= Thomas Ekines =

English naval officer

Thomas Ekines was an English projector and captain in the Royal Navy who combined the two roles by submitting proposals to the British government for military action in the Americas.

Ekines first project was proposed to William of Orange on 16 January during England's Glorious Revolution in which William became the King of England and drew England into the Nine Years' War against France. He proposed that he be assigned the temporary command of a Dutch ship with the goal of capturing the French ship St. John of Rochelle which was lying off the Isles of Scilly with a reputed value £20,000. In the end he proceeded to capture the French vessel but was obliged to release it whilst gaining no reward and leaving him in debt. Ekines then took charge of a frigate as part of the Post Office Packet Service new station at Falmouth, carrying mail to Corunna, Spain. However he was obliged to give up the post due to illness. Ekines went on to take command of HMS Woolwich and in this capacity seized a Dutch ship in Plymouth. He claimed the ship was trading with enemies of Queen Anne, Britain being involved in the War of the Spanish Succession. Whilst his right to seize the ship was upheld, his seizure for personal gain of much of the cargo was condemned and blocked his progression in the Navy.

In 1705 Ekines joined the Earl of Peterborough's expedition to Spain and served for nine months as an unpaid volunteer. Early on in the campaign he proposed that he lead an expedition of five ships and 1,000 soldiers across the Atlantic to seize Buenos Aires. However this project foundered after Peterborough took Barcelona. Then in 1707 he offered his services to the Board of Trade and Plantations to take command of a ship to attack pirates at Martinique and Guadeloupe. The response was that the Board did not appoint individual officers.

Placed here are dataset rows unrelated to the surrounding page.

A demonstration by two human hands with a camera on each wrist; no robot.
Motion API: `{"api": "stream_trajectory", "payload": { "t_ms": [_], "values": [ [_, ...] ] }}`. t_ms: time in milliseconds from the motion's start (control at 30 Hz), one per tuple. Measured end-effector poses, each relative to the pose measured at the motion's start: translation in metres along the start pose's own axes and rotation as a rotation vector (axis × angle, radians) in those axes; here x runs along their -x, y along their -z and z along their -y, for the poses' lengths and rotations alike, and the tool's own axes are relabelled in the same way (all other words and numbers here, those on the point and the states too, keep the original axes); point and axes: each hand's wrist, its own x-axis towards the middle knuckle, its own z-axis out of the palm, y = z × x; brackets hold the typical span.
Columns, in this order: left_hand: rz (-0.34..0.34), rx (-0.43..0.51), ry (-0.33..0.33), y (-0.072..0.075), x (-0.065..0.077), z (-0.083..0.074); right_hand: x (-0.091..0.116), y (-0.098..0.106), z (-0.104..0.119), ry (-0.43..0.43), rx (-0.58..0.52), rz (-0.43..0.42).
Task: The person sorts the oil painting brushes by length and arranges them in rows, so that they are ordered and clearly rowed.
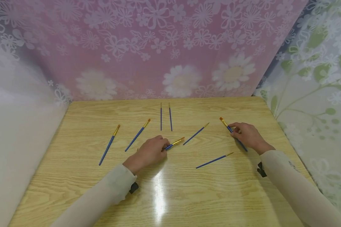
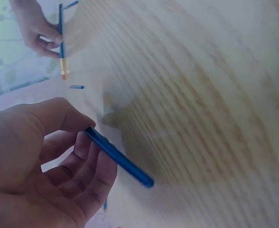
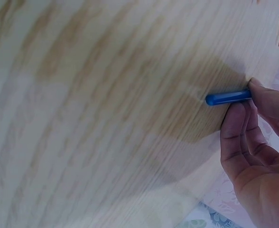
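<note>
Two part-hidden brushes (image 1: 175, 143), pinched by left grip (image 1: 150, 150) and right grip (image 1: 248, 135); wood-grained tabletop (image 1: 68, 157), pink cloth (image 1: 170, 53) at twelve o'clock.

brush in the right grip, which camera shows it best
The head view: the brush shows both ends clearly, its middle in the right grip. The left wrist view has it in the background; the right wrist view, only part of its handle.

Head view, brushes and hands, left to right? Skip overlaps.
Leftmost brush, second brush, far pair's left brush, far pair's right brush, slanted thin brush, right hand with gripped brush. Skipped for overlap: left hand with held brush, nearest thin brush.
</note>
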Motion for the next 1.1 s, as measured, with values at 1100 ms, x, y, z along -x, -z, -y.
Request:
{"api": "stream_trajectory", "payload": {
  "t_ms": [1100],
  "values": [
    [0.005,0.143,0.159,-0.005,0.023,0.001,-0.001,-0.001,-0.001,-0.007,0.005,0.003]
  ]
}}
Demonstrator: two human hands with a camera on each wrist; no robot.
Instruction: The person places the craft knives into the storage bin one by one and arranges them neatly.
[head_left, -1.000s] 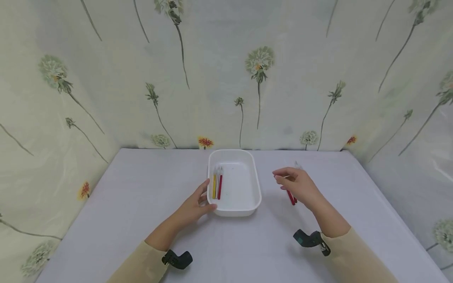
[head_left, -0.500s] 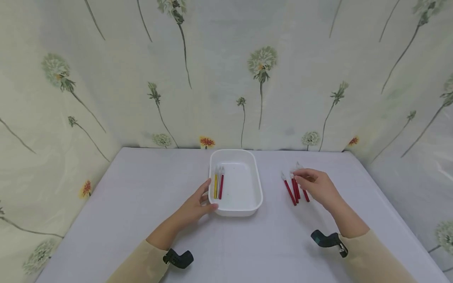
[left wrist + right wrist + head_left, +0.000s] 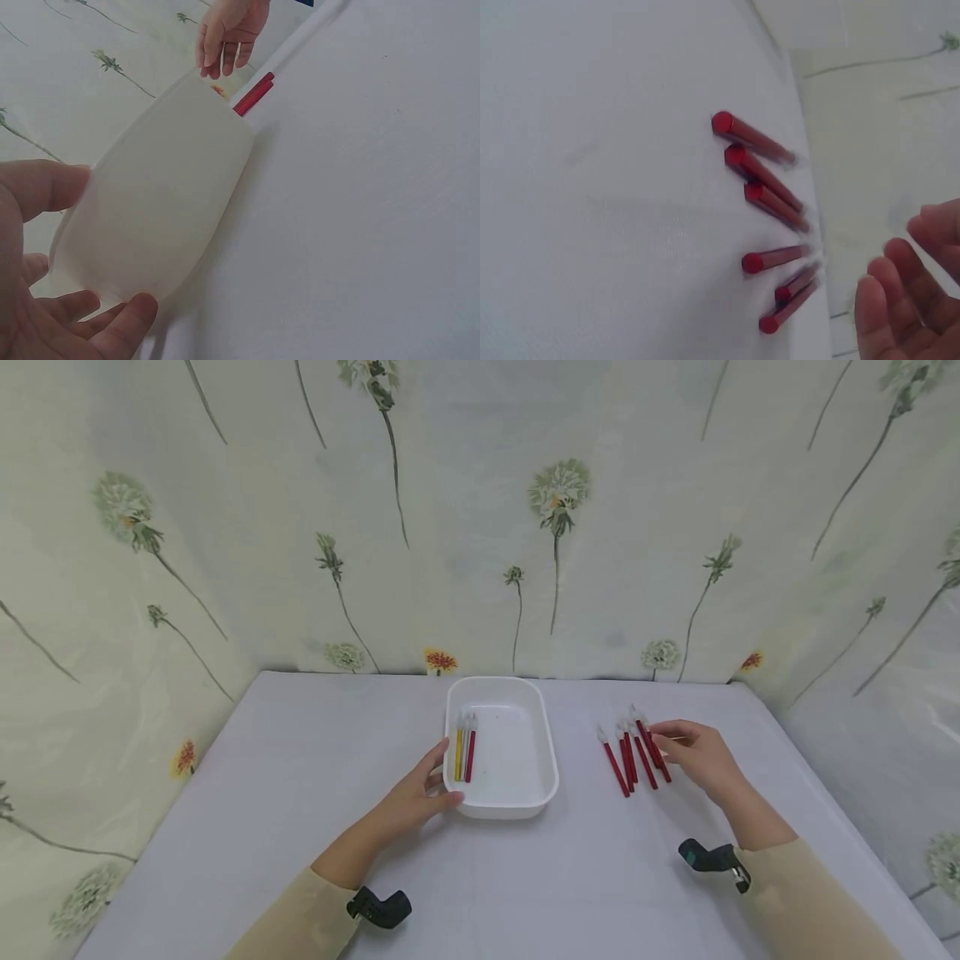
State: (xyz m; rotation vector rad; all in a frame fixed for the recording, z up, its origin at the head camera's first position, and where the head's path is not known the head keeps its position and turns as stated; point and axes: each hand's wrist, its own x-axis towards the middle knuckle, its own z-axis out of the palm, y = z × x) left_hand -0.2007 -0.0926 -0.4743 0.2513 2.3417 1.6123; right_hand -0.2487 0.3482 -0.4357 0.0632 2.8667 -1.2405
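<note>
My left hand [image 3: 408, 797] grips the near-left corner of a white plastic tray [image 3: 551, 764], thumb at the front and fingers along the side. Inside the tray, against its left wall, lie a yellow pencil [image 3: 458, 758], a whitish one and a red pencil [image 3: 470, 758], side by side. To the right of the tray, several red pencils [image 3: 615, 768] with see-through tips are fanned out on the table. My right hand [image 3: 697, 758] hovers at the right side of this group, fingertips close over the rightmost pencils. In the right wrist view its loosely bent fingers [image 3: 871, 311] hold nothing.
A white cloth covers the table [image 3: 480, 885]. Behind it and at both sides hangs a pale curtain [image 3: 450, 527] printed with dandelions. A black camera sits on each wrist, below the hands.
My right hand has moved right across the red pencils, uncovering several that it hid before. My left hand stays on the tray. The head view has shifted slightly.
</note>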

Ekines next project was an expedition to confront the Spanish in South America. Sidney Godolphin, Lord High Treasurer and Earl of Sunderland, Secretary of State for the Southern Department (whose responsibilities included the American colonies) expressed interest in this project, but wanted to have the project administered and financed by a consortium of merchants. Ekines rejected this, as he was concerned he would no longer be in charge of the expedition. In fact whilst there was the potential for plunder, as the war aims of the British was to secure the Spanish thrown for Archduke Charles, there was little prospect of long-term territorial gains for Britain.